On the very wise advice of my mentor, I am not going to worry too much about saying anything profound. I’m just going to say what’s on my mind. So, here goes. I’m a closet English teacher.
I am on quite a few lists. I get about 100 emails most days. There are lots of promotions, ezines, articles and other communications; some very simple – just text embedded in the email; some very professional looking – beautifully laid out, lots of colour, fancy graphics and fonts. So, what is driving me nuts, you ask. I hate to see the english language used improperly. In fact, it really puts me off. Rightly or wrongly, it affects how I view the sender. All of a sudden, the communication does not appear as professional. The sender loses credibility. I know I must sound like a terrible snob, and that’s not it at all. I just have an overwhelming urge to fix it before anyone else sees it:-). I feel badly for the sender.
Sometimes it is a typo, pure and simple. In a casual communication, I don’t think this is a big deal. Spell check programs probably weed most of these out, anyway. The problems occur when the wrong word is used, but it’s still a word so it isn’t flagged.

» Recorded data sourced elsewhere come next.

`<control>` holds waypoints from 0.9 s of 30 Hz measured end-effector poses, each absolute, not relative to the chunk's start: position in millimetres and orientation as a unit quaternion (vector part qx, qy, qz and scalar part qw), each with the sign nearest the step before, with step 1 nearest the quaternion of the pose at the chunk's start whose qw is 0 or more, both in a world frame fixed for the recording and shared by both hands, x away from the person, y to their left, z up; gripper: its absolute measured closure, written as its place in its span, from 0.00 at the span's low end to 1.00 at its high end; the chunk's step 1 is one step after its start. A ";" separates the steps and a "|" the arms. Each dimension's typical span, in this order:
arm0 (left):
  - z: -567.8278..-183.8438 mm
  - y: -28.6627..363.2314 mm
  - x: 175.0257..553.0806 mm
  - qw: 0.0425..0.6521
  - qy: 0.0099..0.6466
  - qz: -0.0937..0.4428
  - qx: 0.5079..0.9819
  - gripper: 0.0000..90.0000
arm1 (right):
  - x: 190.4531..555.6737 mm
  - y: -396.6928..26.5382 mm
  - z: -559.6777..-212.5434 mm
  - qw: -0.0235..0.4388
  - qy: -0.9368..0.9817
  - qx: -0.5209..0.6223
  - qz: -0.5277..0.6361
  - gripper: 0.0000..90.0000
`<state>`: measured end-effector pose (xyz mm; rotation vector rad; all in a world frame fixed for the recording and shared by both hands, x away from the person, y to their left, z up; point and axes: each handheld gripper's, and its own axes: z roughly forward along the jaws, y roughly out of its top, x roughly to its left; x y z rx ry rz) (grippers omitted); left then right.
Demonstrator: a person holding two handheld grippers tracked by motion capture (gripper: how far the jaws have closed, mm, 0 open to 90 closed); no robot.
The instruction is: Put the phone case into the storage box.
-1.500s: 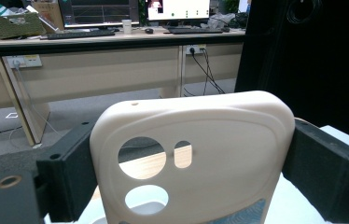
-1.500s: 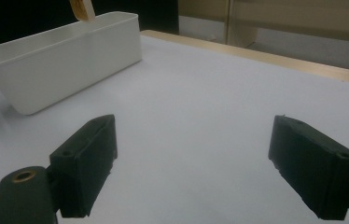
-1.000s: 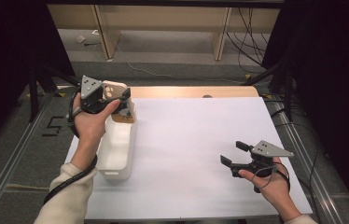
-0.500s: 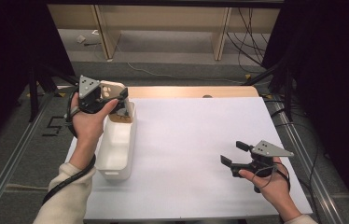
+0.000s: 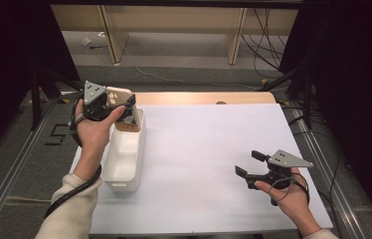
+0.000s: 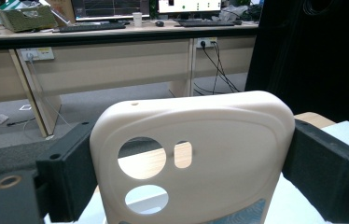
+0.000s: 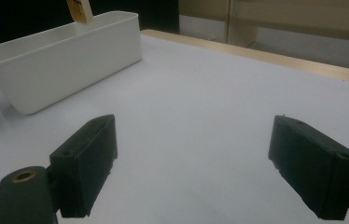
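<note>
A cream phone case (image 6: 219, 140) with round camera cut-outs stands upright between the jaws of my left gripper (image 6: 186, 177), which is shut on its two side edges. In the high view the left gripper (image 5: 119, 103) holds the phone case (image 5: 118, 94) above the far end of a white bin (image 5: 124, 162), and the case's lower end (image 5: 126, 124) dips toward the bin. Near the table's front right, my right gripper (image 5: 247, 163) rests low over the white sheet. Seen along its own jaws, the right gripper (image 7: 193, 154) is open with nothing between them, facing the white bin (image 7: 60, 60).
A white sheet (image 5: 209, 144) covers the table, with a strip of bare wood (image 5: 199, 97) along the far edge. Metal rails (image 5: 20, 164) run down both sides. Desks, cables and dark curtains lie beyond the table.
</note>
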<state>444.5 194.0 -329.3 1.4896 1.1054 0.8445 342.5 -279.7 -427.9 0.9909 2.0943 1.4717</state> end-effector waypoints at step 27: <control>-338.2 197.6 449.5 0.512 0.471 0.352 0.626 0.12 | 342.8 -279.7 -428.4 0.194 0.749 0.353 0.526 0.18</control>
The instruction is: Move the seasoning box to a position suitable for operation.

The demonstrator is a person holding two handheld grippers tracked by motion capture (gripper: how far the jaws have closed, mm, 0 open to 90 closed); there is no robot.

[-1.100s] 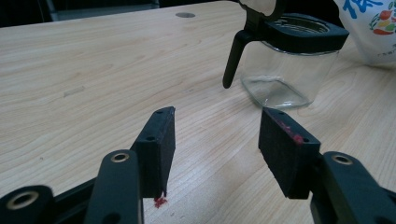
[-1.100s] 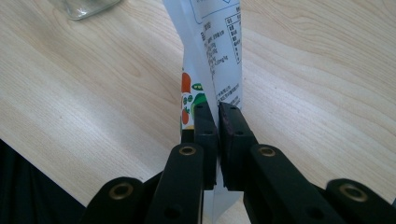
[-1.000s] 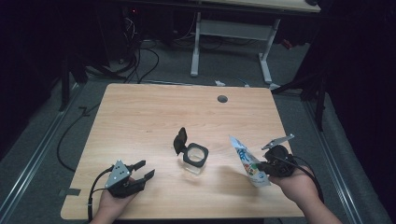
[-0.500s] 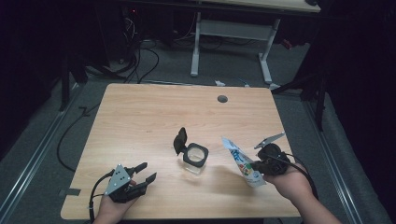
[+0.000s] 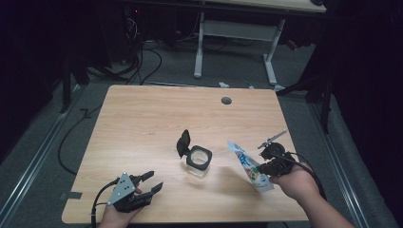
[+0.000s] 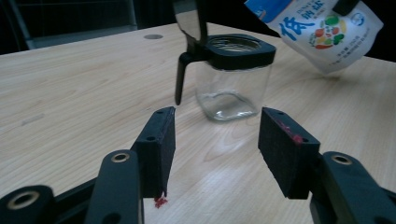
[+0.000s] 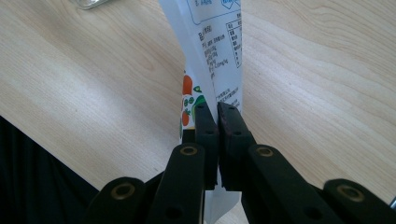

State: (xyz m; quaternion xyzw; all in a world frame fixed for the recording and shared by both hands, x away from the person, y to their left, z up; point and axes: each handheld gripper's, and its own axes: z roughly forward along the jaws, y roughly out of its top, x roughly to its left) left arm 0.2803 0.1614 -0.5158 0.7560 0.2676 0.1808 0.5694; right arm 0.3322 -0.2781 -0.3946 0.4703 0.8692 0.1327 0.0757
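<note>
At the table's near left edge, the left gripper point(image 5: 148, 186) rests with its jaws spread and nothing between them, aimed toward the glass jar point(image 5: 198, 160). The jar stands upright mid-table, its black hinged lid point(image 5: 183, 143) flipped up at its left. To the right, the right gripper point(image 5: 260, 167) pinches a white printed pouch point(image 5: 250, 166), jaws pressed together on it; the pouch appears lifted and tilted toward the jar.

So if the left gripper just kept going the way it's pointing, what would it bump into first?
Most likely the glass jar with its black lid flipped open: it stands straight ahead of the open left gripper, with bare table between them.
</note>
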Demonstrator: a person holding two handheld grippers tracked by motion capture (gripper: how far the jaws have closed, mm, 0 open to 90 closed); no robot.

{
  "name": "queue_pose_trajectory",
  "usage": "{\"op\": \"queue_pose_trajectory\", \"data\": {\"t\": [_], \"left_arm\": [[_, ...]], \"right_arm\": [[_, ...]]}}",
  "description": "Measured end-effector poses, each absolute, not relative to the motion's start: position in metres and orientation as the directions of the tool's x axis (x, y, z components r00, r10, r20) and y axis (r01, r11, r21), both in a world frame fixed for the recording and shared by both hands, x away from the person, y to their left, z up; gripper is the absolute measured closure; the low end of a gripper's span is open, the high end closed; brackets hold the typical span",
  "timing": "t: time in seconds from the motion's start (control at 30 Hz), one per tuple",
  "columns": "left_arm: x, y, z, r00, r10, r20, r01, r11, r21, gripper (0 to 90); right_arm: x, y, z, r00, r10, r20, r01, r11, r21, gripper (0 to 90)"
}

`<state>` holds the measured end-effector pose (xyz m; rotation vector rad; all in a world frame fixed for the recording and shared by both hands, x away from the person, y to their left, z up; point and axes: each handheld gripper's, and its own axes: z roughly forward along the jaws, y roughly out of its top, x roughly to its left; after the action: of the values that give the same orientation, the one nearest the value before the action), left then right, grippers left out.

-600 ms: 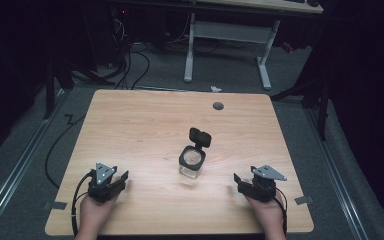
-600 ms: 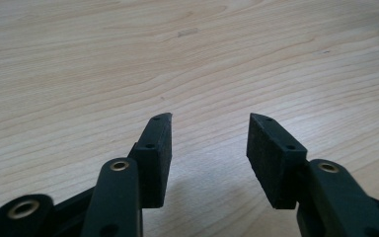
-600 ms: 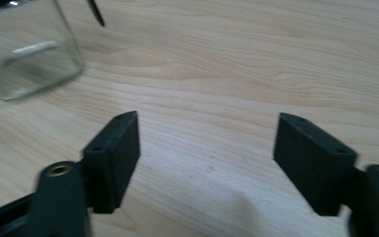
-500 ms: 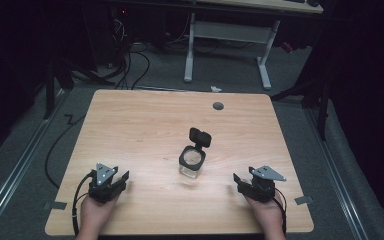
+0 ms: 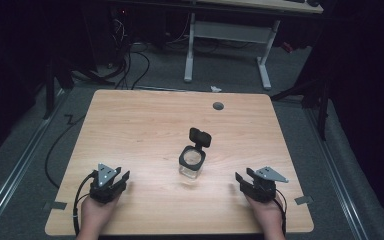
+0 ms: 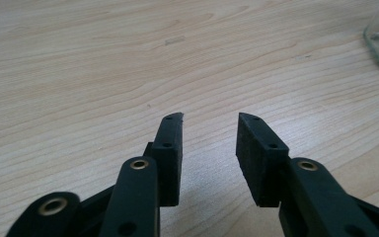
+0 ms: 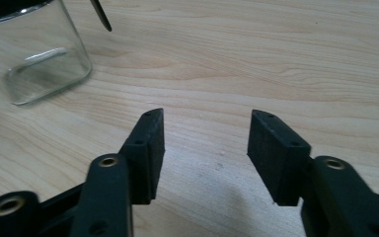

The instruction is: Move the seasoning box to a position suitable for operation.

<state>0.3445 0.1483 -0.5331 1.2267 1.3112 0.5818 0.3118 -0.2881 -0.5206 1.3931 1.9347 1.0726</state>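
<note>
Change: nothing had moved since the earlier frames; both grippers and the jar sat where they were a moment before.
Left gripper [image 5: 111, 181]: rested on the near left part of the desk [image 5: 130, 125], held in a hand [image 5: 96, 216]; its jaws stood partly open with nothing between them, bare wood showing in the gap in the left gripper view [image 6: 209, 143].
Right gripper [image 5: 255, 184]: rested near the front right of the desk, in the other hand [image 5: 269, 217]; its jaws stood open a little wider and held nothing [image 7: 206, 143].
Jar [image 5: 192, 161]: a clear square glass jar stood upright between the two grippers and a little farther back, well apart from both; its black flip lid [image 5: 200, 137] was tipped up and open behind the mouth.
Step in hand: judged as the start, both grippers waiting and the jar untouched.
Next move: probably one gripper steadying the glass body while the other reached for the lid; the jaws looked too narrow for the body and would likely need to open wider.
Open room: bare wood lay all round the jar, so either side offered a free approach.
Edges: both hands sat close to the near edge; the jar stood far from every edge.
Far side: a small dark grommet [image 5: 218, 105] sat near the back edge.
</note>
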Motion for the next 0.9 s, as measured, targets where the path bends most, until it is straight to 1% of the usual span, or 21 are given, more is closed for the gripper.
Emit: {"op": "queue_pose_trajectory", "data": {"t": [0.03,0.07,0.1,0.13,0.2,0.23,0.27,0.3,0.4,0.47,0.5,0.53,0.7,0.9], "left_arm": [[0.344,0.148,-0.533,0.242,0.885,-0.398,0.296,0.323,0.899,63.9],[0.344,0.147,-0.533,0.242,0.885,-0.398,0.298,0.323,0.898,66.2],[0.344,0.146,-0.533,0.244,0.887,-0.392,0.301,0.315,0.9,66.2],[0.344,0.144,-0.533,0.247,0.885,-0.395,0.3,0.317,0.9,69.2],[0.344,0.142,-0.533,0.25,0.883,-0.397,0.304,0.318,0.898,72.9],[0.344,0.14,-0.533,0.251,0.882,-0.399,0.305,0.319,0.897,72.9],[0.345,0.137,-0.532,0.25,0.887,-0.39,0.299,0.312,0.902,76.3],[0.346,0.136,-0.532,0.246,0.888,-0.388,0.297,0.312,0.902,78.5],[0.347,0.136,-0.532,0.239,0.89,-0.389,0.297,0.315,0.902,84.1],[0.346,0.139,-0.532,0.233,0.892,-0.387,0.294,0.315,0.902,85.1],[0.346,0.139,-0.532,0.233,0.892,-0.387,0.294,0.315,0.902,85.4],[0.345,0.141,-0.532,0.228,0.889,-0.397,0.287,0.328,0.9,85.3],[0.344,0.146,-0.531,0.227,0.883,-0.41,0.283,0.343,0.896,81.7],[0.344,0.147,-0.532,0.232,0.883,-0.407,0.282,0.34,0.897,82.7]], "right_arm": [[0.312,-0.288,-0.521,-0.335,0.942,0.035,0.529,0.157,0.834,51.5],[0.311,-0.287,-0.52,-0.341,0.939,0.032,0.524,0.162,0.836,56.6],[0.311,-0.287,-0.52,-0.341,0.939,0.032,0.524,0.162,0.836,56.6],[0.31,-0.284,-0.52,-0.352,0.935,0.03,0.523,0.17,0.835,64.4],[0.31,-0.282,-0.52,-0.373,0.927,0.04,0.52,0.174,0.836,74.8],[0.31,-0.282,-0.52,-0.373,0.927,0.04,0.52,0.174,0.836,74.8],[0.309,-0.278,-0.52,-0.394,0.918,0.045,0.519,0.181,0.836,86.1],[0.309,-0.276,-0.52,-0.406,0.912,0.047,0.518,0.187,0.835,90.0],[0.31,-0.268,-0.521,-0.423,0.905,0.044,0.513,0.199,0.835,90.0],[0.316,-0.254,-0.521,-0.441,0.897,0.027,0.507,0.225,0.832,90.0],[0.316,-0.254,-0.521,-0.441,0.897,0.027,0.507,0.225,0.832,90.0],[0.32,-0.244,-0.521,-0.453,0.891,0.018,0.503,0.239,0.83,90.0],[0.331,-0.225,-0.518,-0.475,0.88,-0.008,0.487,0.271,0.831,90.0],[0.34,-0.206,-0.516,-0.48,0.877,-0.023,0.485,0.287,0.826,90.0]]}}
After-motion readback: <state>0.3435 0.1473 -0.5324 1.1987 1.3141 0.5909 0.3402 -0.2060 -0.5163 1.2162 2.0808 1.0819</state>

Over the next while, I’m going to try to address some of the most common mistakes I see. These are not in any kind of order, just the ones that are top of mind for me on a given day. I will try to make the distinctions practical, rather than theoretical. Who cares if it’s a noun, verb or preposition:-)
Let’s take the word “there” or “their” or “they’re”. “They’re” is a short form for “they are”. “Their” indicates possession (their shoes). “There” either indicates a place (over there) or the existence of some entity (there is, there are). It isn’t that it’s difficult. It just really takes diligent proofreading, checking that the context is right for the spelling used. It is so very important when it comes to that critical first impression.